Nach auffällig vielen Todesfällen auf einer Neugeborenenstation im englischen Chester hat die Polizei eine ehemalige Krankenschwester der Klinik festgenommen. Ihr wird vorgeworfen, mindestens acht Babys getötet zu haben.

Krankenschwester soll mindestens acht Babys ermordet haben

Nach auffällig vielen Todesfällen auf einer Neugeborenenstation im englischen Chester hat die Polizei eine ehemalige Krankenschwester der Klinik festgenommen.
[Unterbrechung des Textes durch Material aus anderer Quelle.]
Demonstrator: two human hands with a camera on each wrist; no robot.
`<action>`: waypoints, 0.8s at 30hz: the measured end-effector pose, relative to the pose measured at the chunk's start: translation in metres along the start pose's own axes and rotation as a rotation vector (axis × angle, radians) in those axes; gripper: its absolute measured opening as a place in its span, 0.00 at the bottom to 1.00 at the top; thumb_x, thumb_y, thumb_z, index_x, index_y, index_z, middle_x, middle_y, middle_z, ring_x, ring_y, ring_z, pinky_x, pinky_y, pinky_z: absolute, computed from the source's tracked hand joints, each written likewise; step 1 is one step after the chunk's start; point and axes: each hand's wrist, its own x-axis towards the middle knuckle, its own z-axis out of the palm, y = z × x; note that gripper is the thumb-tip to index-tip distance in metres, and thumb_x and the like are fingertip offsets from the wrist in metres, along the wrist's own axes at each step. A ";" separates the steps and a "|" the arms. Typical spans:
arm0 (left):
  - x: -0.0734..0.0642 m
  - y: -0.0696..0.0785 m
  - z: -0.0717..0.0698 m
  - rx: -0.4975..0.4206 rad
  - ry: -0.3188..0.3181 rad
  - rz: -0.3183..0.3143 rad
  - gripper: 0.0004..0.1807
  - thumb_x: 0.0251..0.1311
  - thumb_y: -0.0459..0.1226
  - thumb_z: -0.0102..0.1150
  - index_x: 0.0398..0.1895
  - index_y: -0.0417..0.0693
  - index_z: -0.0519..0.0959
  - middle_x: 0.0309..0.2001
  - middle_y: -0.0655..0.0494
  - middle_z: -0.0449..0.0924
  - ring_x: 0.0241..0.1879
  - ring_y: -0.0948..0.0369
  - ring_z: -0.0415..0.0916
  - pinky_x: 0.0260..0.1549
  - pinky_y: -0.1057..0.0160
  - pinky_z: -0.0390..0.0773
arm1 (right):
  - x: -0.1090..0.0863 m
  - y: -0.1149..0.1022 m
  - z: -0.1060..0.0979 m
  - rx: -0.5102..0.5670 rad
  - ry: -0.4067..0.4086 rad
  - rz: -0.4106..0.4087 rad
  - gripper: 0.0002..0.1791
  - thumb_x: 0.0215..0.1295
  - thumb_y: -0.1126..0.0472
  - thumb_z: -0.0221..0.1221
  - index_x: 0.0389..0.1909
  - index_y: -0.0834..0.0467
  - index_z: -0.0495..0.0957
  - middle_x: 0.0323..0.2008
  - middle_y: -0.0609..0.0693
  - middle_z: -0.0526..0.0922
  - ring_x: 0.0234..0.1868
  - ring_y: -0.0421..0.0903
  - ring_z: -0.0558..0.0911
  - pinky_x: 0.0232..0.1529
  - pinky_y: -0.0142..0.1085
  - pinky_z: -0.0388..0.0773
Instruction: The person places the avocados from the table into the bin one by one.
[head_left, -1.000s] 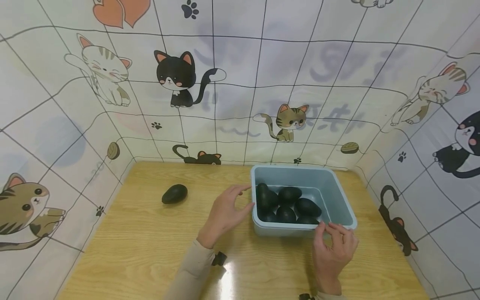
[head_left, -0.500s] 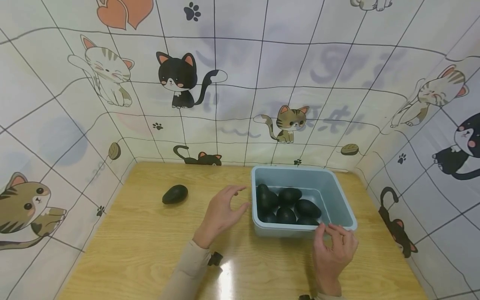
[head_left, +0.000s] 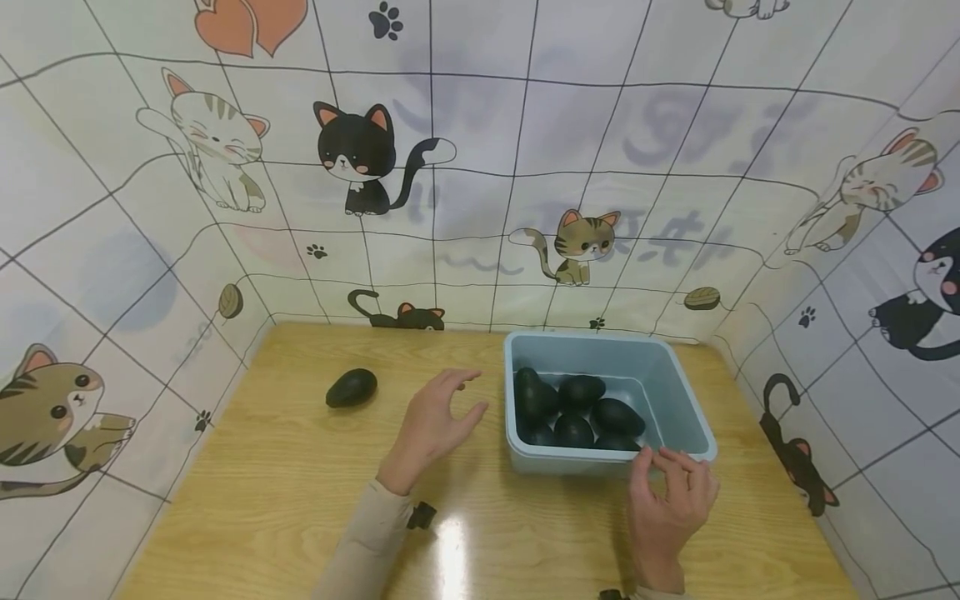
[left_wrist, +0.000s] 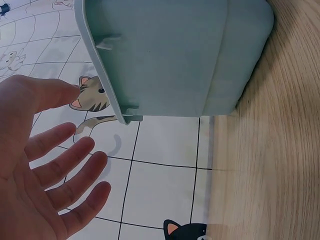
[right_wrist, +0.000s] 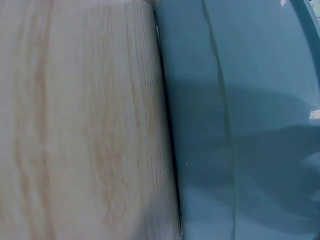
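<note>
A light blue plastic bin (head_left: 678, 392) stands on the wooden table, with several dark avocados (head_left: 617, 416) lying in its left part. My right hand (head_left: 670, 508) holds the bin's front rim near its right corner, fingers bent and thumb at the edge. To the left of the bin, my left hand (head_left: 431, 429) hovers with thumb and fingers spread, holding nothing. The left wrist view shows that hand's fingers (left_wrist: 75, 175) apart from the bin's rim. One more avocado (head_left: 351, 388) lies by itself on the table, farther left. The right wrist view shows only the bin's side and the table.
The wooden table (head_left: 247, 492) meets a cat-printed wall covering (head_left: 465, 208) at the back and on both sides. The bin stands close to the back wall. A small black device (head_left: 422, 515) sits at the left wrist.
My left hand has drawn back leftward from the bin's left rim, leaving a wider gap. My right hand, the bin and the lone avocado stay where they were.
</note>
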 end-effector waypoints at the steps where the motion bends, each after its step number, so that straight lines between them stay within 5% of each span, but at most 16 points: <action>1: 0.000 -0.001 0.000 -0.002 -0.001 -0.005 0.26 0.67 0.45 0.72 0.67 0.50 0.82 0.61 0.52 0.85 0.54 0.53 0.85 0.49 0.51 0.86 | 0.000 0.000 0.000 0.001 0.000 0.000 0.08 0.58 0.70 0.70 0.25 0.72 0.83 0.34 0.67 0.83 0.41 0.66 0.78 0.66 0.35 0.63; 24: -0.008 -0.033 -0.016 0.064 -0.015 -0.115 0.26 0.69 0.46 0.70 0.68 0.53 0.81 0.63 0.53 0.84 0.56 0.52 0.84 0.51 0.50 0.85 | 0.001 0.002 0.001 0.012 0.011 -0.019 0.08 0.57 0.70 0.70 0.25 0.72 0.84 0.34 0.67 0.83 0.41 0.66 0.78 0.62 0.32 0.62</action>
Ihr wird vorgeworfen, mindestens acht Babys getötet zu haben.

Nach dem Tod mehrerer Babys in einer britischen Klinik hat die Polizei eine ehemalige Krankenschwester festgenommen, die auf der Neugeborenenstation des Krankenhauses in Chester im Nordwesten Englands gearbeitet hat. Der 29 Jahre alten Frau wird vorgeworfen, mindestens acht Neugeborene getötet zu haben. Das berichteten britische Medien unter Berufung auf die örtliche Polizei.

"Wir sind uns voll darüber im Klaren, dass es eine hohe Belastung für alle Beteiligten bedeutet", wurde Kriminalinspektor Paul Hughes in Medienberichten zitiert, "einschließlich der Familien der Babys, des Personals und der Patienten im Krankenhaus sowie der Öffentlichkeit." In neun weiteren Fällen werde der Krankenschwester versuchter Mord von Neugeborenen zur Last gelegt.

Ermittlung behandelt insgesamt 17 Todesfälle

Das Countess of Chester Hospital soll im Juli 2016 erstmals eine unabhängige Untersuchung in Auftrag gegeben haben, nachdem es zwischen März 2015 und Juli 2016 einen auffälligen Anstieg von Todesfällen auf der Neugeborenenstation der Klinik gegeben hatte.

Im Rahmen der polizeilichen Ermittlungen, bei denen es laut der Zeitung Guardian um insgesamt 17 Todesfälle geht, wurde die Krankenschwester im Juli 2018 schon einmal festgenommen, anschließend aber auf Kaution freigelassen. Damals wurde sie des Mordes in acht und des versuchten Mordes in sechs Fällen verdächtigt. Die erneute Festnahme stehe in Zusammenhang mit drei weiteren Fällen versuchten Mordes, hieß es. Auch das Haus der Frau sei durchsucht worden.

Motiv der Krankenschwester weiterhin unklar

Die Polizei sprach am Montag von "extrem herausfordernden" Ermittlungen. "Es ist eine extrem schwere Zeit für alle Familien", sagte Kriminalinspektor Hughes, "und es ist wichtig, daran zu erinnern, dass es im Herzen dieser Angelegenheit um hinterbliebene Familien geht, die Antworten auf die Frage wollen, was mit ihren Kindern passiert ist". Alle betroffenen Eltern würden auf dem Laufenden gehalten.

Nach Informationen des Guardian soll die frühere Krankenschwester seit ihrem Abschluss an der Universität von Chester im Jahr 2011 auf der Neugeborenenstation gearbeitet haben, bis sie zunächst auf eine administrative Position versetzt und dann vor zwei Jahren schließlich suspendiert wurde. Die Frau kooperiere mit den Ermittlern, teilte die Polizei mit. Zu einem möglichen Motiv machten die Behörden bisher keine Angaben.